Brooke you are one very lucky girl. I've got an Olympus point and shoot model picked out...can you loan me your DH for just a quick 'shopping trip' visit? ound:


----------



## Kathie (Jul 31, 2008)

Brooke, that's exactly the one I've got - it's pink and I love it! I'm a novice so it is just what I need - uncomplicated and get's really great pictures and easy to carry around.

Kathie


----------



## mckennasedona (Feb 20, 2007)

Brooke, congratulations. What a great gift!


----------



## SmittenHavaneseMommy (Feb 18, 2008)

Me&2Girls said:


> Brooke you are one very lucky girl. I've got an Olympus point and shoot model picked out...can you loan me your DH for just a quick 'shopping trip' visit? ound:


 LOL Why Certainly


----------



## SmittenHavaneseMommy (Feb 18, 2008)

Kathie said:


> Brooke, that's exactly the one I've got - it's pink and I love it!
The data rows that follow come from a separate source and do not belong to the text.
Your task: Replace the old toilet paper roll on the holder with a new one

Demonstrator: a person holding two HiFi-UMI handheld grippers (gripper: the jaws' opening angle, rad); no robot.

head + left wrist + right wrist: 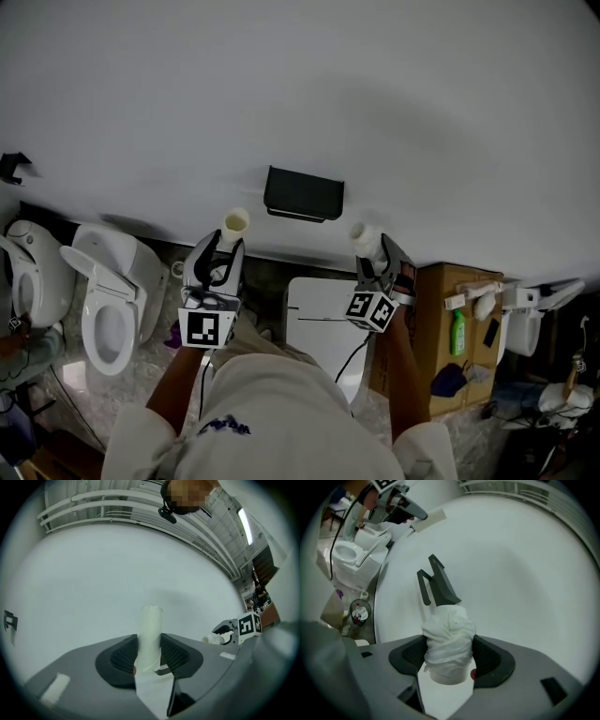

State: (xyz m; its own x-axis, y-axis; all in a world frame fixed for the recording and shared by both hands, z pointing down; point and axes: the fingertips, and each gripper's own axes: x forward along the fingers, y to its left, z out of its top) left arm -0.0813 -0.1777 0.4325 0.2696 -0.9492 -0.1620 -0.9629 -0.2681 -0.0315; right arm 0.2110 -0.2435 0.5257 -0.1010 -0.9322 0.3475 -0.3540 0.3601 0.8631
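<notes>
Nearest me, low in the left gripper view, the left gripper (pixel 149 654) is pinched narrow on a bare pale tube (pixel 151 630) that stands upright between its pads. Low centre in the right gripper view, the right gripper (pixel 449 660) is clamped wider round a thin, loosely wrapped paper roll (pixel 449 637). Beyond both, mid-frame in the head view, the black holder (pixel 303 194) sits on the white wall (pixel 394 103). It looks empty, though I can't see under its cover. I'd judge this is the loading step: next, the roll needs lining up with the holder and seating without being squashed.
</notes>
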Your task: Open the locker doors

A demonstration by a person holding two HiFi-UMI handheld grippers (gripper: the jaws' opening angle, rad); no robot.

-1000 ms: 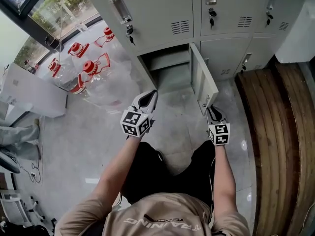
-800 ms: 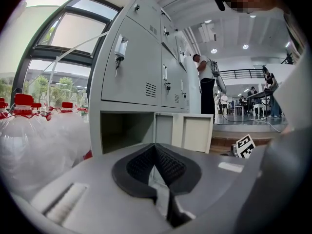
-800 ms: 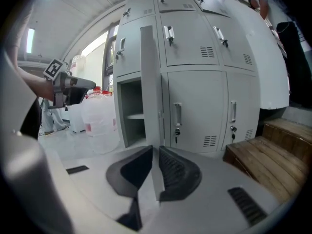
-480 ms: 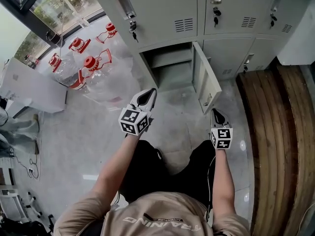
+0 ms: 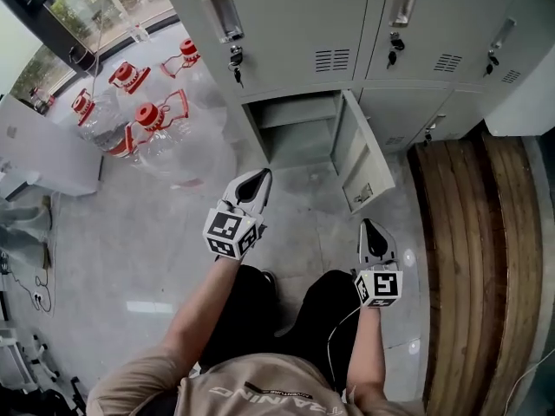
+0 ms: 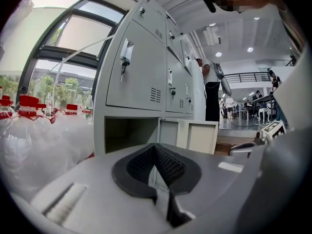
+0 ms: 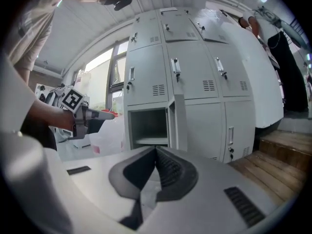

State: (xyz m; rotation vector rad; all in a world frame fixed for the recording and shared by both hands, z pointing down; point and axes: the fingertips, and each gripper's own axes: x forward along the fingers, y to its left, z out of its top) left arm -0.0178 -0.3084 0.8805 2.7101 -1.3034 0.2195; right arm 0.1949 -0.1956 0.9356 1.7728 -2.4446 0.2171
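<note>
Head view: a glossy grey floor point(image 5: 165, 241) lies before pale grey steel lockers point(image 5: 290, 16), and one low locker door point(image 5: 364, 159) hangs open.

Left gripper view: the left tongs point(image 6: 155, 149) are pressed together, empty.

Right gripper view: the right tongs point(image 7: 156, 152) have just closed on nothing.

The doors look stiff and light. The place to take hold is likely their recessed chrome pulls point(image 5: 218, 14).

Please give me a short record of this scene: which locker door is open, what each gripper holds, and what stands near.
Open door: lower left locker door, swung out
Other doors: closed
Left gripper: shut, empty
Right gripper: shut, empty, apart from the open door
Nearby: water bottles at left, wooden platform at right
</note>
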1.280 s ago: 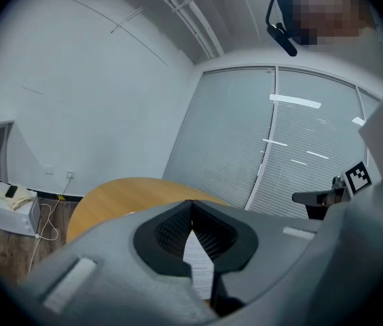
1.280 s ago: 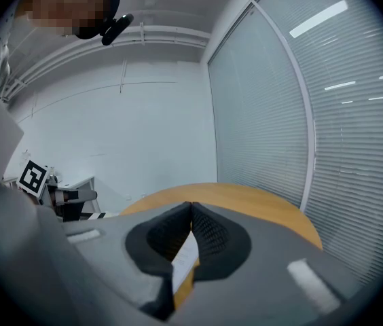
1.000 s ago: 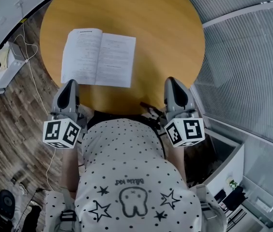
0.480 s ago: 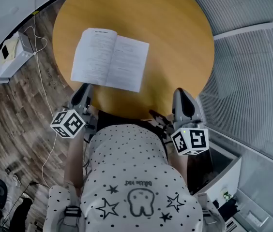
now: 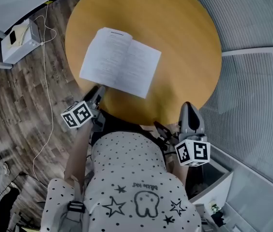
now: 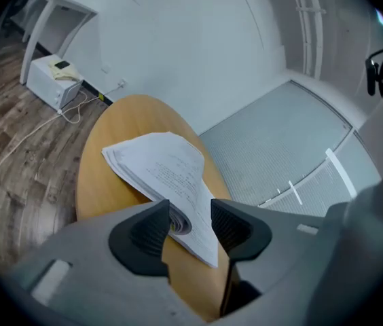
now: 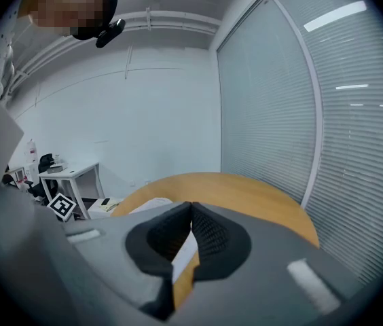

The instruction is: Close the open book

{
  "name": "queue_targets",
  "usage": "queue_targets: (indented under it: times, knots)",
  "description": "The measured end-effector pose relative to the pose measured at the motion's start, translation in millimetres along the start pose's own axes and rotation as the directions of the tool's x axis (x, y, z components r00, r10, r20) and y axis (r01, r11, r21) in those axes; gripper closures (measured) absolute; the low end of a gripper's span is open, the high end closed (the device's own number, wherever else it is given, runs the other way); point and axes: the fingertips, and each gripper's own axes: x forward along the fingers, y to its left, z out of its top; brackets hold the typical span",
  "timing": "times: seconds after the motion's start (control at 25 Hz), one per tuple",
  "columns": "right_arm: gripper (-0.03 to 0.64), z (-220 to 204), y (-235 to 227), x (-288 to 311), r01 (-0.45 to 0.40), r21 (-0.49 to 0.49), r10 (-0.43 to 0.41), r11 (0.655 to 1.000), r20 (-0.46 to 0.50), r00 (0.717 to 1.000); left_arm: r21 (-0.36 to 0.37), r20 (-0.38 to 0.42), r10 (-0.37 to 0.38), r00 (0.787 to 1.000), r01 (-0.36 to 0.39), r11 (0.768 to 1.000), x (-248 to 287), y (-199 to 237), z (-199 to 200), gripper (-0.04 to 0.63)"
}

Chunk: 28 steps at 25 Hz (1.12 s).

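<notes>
Head view
- Surface: a round wooden table (image 5: 189, 42) stands on a wood-plank floor (image 5: 20, 115). A white box (image 5: 18, 42) sits on the floor off the table's left side.
- Book: the book (image 5: 122, 62) lies open and flat on the table, printed white pages up. It sits on the left half, with its spine running away from the person.
- Left hand: the left gripper (image 5: 98, 92) reaches over the table's near rim. Its tips are at the book's near edge, close to the left corner, and its marker cube is rolled to one side.
- Right hand: the right gripper (image 5: 189, 111) rests at the near rim on the right, well apart from the book.

Left gripper view
- Background: a pale wall (image 6: 178, 39), with ribbed blinds (image 6: 280, 134) to the right.
- Book: the stacked pages show along the near edge, with a curl of page ends at the corner.
- Jaws: apart, and they have just been opening. The book's near corner shows in the gap, and the pads do not press on it.

Right gripper view
- Background: a white wall, slatted blinds on the right, and a white desk (image 7: 69, 174) at the left.
- Book: only a white sliver shows on the table, left of the jaws.
- Jaws: together, with nothing clamped.
</notes>
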Motion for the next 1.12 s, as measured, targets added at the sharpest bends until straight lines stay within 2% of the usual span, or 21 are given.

I'm a novice so it is just what I need - uncomplicated and get's really great pictures and easy to carry around.
> 
> Kathie


 That's what I'm finding, it's so simple and GREAT PICS!


----------



## luv3havs (Jul 27, 2007)

I'm loving my new Sony cybershot.

I bought the Nikon D40 and decided it was too big to take on trips.
So I got the Sony. The pictures are great. Too bad I can't figure out how to shrink them and post them...


----------